Pete was gazing at the ground. He shrugged and said, “I don’t know about my mother.”
Tommy’s mind, which had been spinning, rearranged itself; he felt himself again. “Now listen, Pete. I’m glad you told me about your father being in the war. I heard what you said. You said he was a decent man, and I believe you.”
“But he was!” Pete almost wailed this, looking at Tommy with his pale eyes. “Whenever he did something, he felt terrible about it later, and after your fire he was so—so agitated, Tommy, for weeks and weeks he was worse than ever.”
“It’s okay, Pete.”
“But it’s not.”
“But it is.” Tommy said this firmly. He walked over to the man and put his hand on Pete’s arm for a moment. Then he added, “And I don’t think he did it, anyway. I think I forgot to turn the machines off that night, and your father was mad at me, and he probably felt bad about what happened. He never told you he did it, am I right? When he was dying, and told you about killing those men in the war, he never confessed to burning my barns down. Did he?”
Pete shook his head.
“Then I suggest you let it go, Pete. You’ve had enough to contend with.”

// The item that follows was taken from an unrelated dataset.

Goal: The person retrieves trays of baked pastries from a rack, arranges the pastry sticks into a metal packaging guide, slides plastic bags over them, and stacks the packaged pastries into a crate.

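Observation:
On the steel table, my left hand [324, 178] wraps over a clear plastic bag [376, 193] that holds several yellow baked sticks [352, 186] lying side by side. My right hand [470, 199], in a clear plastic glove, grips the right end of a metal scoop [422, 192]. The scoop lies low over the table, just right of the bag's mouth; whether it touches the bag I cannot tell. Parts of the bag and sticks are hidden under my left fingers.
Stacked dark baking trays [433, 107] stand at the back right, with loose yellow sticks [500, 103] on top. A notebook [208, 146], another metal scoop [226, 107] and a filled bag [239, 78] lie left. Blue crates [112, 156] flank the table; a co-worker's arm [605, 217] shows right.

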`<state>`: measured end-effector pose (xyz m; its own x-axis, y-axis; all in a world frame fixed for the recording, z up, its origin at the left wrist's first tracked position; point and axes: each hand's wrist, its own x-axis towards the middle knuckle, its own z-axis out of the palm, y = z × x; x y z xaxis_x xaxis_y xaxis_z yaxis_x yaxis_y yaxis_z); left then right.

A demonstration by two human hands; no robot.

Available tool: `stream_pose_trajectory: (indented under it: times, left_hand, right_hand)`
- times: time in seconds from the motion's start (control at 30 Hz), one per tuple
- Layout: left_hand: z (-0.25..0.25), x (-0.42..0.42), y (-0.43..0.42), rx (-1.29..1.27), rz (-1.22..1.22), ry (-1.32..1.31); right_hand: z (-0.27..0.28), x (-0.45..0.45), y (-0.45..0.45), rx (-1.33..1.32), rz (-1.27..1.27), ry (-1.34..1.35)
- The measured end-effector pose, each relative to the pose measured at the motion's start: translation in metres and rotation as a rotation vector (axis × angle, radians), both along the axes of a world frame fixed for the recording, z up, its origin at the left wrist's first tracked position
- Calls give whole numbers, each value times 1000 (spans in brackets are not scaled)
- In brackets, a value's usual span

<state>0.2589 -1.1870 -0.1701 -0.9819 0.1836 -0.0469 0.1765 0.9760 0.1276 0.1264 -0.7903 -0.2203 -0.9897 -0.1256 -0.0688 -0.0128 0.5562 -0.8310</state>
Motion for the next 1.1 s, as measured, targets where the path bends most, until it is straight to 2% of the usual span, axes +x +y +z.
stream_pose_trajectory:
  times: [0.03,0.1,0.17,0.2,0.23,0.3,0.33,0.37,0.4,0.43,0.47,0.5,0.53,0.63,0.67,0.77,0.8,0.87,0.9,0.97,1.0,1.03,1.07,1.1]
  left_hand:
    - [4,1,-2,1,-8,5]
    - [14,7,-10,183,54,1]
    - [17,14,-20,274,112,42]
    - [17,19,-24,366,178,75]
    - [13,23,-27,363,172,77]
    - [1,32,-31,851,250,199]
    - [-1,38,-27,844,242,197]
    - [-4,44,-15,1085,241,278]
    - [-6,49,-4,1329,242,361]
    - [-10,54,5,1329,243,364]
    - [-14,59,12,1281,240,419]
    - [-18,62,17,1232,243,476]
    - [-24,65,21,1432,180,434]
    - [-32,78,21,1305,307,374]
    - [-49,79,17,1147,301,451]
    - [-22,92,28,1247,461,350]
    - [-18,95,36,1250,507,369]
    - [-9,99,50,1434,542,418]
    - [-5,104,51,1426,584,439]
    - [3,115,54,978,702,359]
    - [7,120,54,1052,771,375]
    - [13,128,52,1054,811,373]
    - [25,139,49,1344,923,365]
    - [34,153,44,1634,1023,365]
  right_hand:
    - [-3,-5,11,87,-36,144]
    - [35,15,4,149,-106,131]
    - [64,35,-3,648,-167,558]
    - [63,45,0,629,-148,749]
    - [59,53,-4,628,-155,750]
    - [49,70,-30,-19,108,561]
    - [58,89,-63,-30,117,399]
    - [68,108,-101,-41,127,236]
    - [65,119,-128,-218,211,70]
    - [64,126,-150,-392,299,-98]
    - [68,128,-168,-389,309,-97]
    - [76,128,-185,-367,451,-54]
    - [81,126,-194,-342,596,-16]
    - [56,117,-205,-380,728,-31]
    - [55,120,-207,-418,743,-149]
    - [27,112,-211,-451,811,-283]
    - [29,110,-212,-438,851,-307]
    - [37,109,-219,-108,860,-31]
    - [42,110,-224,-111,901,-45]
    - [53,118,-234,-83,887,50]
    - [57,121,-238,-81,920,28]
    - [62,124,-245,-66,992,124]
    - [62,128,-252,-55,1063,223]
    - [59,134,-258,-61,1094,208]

Pete ran a hand over his hair, a piece of it stood up briefly. With some confusion he said, “Contend with?”
“I saw how you were treated by the town, Pete. And your sisters, too. I saw that when I was a janitor.” Tommy felt slightly winded.
Pete gave a small shrug. He still seemed vaguely confused. “Okay,” he said. “Okay, then.”
They stood a few more moments in the breeze and then Tommy said he was going to get going. “Hold on,” said Pete. “Let me drive down the road with you. It’s time I got rid of that sign of my mother’s. I’ve been meaning to do that, and I’ll do it now. Hold on,” he said again. Tommy waited by the car while Pete went inside the house, and very soon Pete came back out, holding a sledgehammer. Tommy got in the driver’s seat, and Pete got in on the passenger’s side, and together they drove down the road; the rank odor Tommy had smelled before was stronger now with the man next to him. As he drove, Tommy suddenly remembered how one time he had put a quarter near the desk where Lucy would sit when she was in junior high school. She always went to Mr. Haley’s room; the man taught Social Studies for a year, then went into the service, but he must have been kind to Lucy because that was the room, even when it later became the science room, that Lucy preferred to be in. And so one day Tommy left a quarter near the desk he knew she sat at. The school had just gotten a vending machine and there were ice cream sandwiches you could buy for a quarter, so he left the quarter there where Lucy could see it. That night, after she had gone home, Tommy went into the room and the quarter was still there, exactly where he had left it.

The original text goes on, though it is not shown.